Hagel’s critics clearly believe that, in order to effectively confront Iran, more threats and bluster are required. But we actually have a relatively recent example of such an approach, and the evidence is not favorable to it. In his 2002 state of the union speech, President George W. Bush (in)famously labeled Iran as part of an “axis of evil” that also included Iraq and North Korea. While conservatives fell over themselves to praise the speech’s boldness and “moral clarity,” in terms of actually advancing U.S. security, over a decade later it’s clear that the impact of the speech was almost entirely negative, scuttling the possibility of rapprochement that had arisen from U.S.-Iran cooperation in Afghanistan, and undermining Iranian moderates while dramatically empowering their hardline opponents.
In a 2007 article for the Middle East Journal titled “What the Axis of Evil Metaphor Did to Iran,” scholars Daniel Heradstveit and G. Matthew Bonham interviewed a number of pro-reform Iranian moderates, and found an overwhelming consensus that the belligerent tone of Bush’s speech had been “a godsend to the conservatives and ultra-conservatives” who profited from continued hostility with the U.S. According to one of these reformers, “After Afghanistan, Iran expected that the dialogue with the USA would get wind in its sails, but then came the speech that gave the right-wingers the chance to say, ‘If they want to hurt us, then we’ll hurt them.’”
One of the most prescient critics of that speech was Chuck Hagel himself, who remarked shortly afterward, “We ought to be a little more thoughtful. That [axis] comment only helps the mullahs.”

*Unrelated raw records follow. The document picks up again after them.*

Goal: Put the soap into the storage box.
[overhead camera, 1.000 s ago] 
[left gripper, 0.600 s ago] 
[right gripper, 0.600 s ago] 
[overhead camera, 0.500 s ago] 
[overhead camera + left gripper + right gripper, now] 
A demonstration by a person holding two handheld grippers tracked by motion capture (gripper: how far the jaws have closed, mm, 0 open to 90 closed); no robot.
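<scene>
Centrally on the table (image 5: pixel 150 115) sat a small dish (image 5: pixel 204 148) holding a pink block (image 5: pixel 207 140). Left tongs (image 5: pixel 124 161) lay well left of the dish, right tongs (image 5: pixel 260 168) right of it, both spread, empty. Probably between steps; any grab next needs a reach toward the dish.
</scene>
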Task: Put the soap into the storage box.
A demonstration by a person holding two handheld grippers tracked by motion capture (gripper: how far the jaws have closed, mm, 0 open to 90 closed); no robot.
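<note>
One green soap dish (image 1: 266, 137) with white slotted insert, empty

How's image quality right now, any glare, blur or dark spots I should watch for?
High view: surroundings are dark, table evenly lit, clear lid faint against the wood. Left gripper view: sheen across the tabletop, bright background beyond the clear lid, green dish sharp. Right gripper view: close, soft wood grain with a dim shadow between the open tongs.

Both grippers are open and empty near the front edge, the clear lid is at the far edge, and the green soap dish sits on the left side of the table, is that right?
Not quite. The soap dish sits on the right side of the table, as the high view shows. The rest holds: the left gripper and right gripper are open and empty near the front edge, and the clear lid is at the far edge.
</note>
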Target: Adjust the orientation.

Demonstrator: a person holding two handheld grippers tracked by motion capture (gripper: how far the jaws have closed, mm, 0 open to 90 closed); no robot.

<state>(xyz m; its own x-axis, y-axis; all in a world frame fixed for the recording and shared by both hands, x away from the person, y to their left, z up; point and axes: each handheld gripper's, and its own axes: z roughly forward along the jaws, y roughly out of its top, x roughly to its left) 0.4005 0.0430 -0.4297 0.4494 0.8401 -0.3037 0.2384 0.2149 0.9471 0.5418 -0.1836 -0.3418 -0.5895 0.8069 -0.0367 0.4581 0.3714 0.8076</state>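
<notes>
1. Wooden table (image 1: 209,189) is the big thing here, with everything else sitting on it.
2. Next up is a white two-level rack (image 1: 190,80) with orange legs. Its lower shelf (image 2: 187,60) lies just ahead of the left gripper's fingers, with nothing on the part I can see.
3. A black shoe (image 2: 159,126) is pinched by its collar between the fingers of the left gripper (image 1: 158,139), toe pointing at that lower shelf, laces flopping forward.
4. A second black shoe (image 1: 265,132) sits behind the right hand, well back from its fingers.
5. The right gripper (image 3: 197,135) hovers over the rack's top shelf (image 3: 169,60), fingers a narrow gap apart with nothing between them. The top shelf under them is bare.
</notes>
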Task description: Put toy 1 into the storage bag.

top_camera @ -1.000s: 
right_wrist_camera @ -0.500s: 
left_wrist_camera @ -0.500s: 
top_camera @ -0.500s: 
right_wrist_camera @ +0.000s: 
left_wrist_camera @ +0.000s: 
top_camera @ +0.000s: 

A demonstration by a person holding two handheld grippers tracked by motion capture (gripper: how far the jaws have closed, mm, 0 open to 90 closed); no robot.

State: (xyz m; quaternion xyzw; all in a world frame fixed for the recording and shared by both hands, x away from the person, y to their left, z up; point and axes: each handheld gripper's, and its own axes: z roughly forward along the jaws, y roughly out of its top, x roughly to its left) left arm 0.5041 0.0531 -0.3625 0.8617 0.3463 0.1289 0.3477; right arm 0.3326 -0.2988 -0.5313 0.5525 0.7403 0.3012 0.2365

Interviews with Iranian democracy activists confirm this. In 2010, Iranian dissident journalist Akbar Ganji told me, “The belligerent rhetoric of Bush didn’t help us [the Iranian democracy movement], it actually harmed us during that period.” Shirin Ebadi, an Iranian lawyer and human rights activist who won the 2003 Nobel Peace Prize, was similarly critical of Bush’s rhetoric, going so far as to suggest in an interview with me that the Iranian government probably “wouldn’t mind the U.S. throwing a missile at them,” as it would provide the perfect pretext for the regime to do away with all of its domestic opponents. President Obama, on the other hand, by showing a willingness to engage with Iran, helped show the international community and the Iranian people “that it is the Iranian regime that doesn’t want to talk,” Ebadi said.
What Iran’s leaders would like more than anything is another Dick Cheney or John Bolton, someone willing to play the villainous role that Iran’s anti-American propaganda narrative requires. One of President Obama’s most important decisions was to refuse to play that part. And he’s picked a Secretary of Defense who won’t either. It’s sad that so many of their critics continue to audition for it.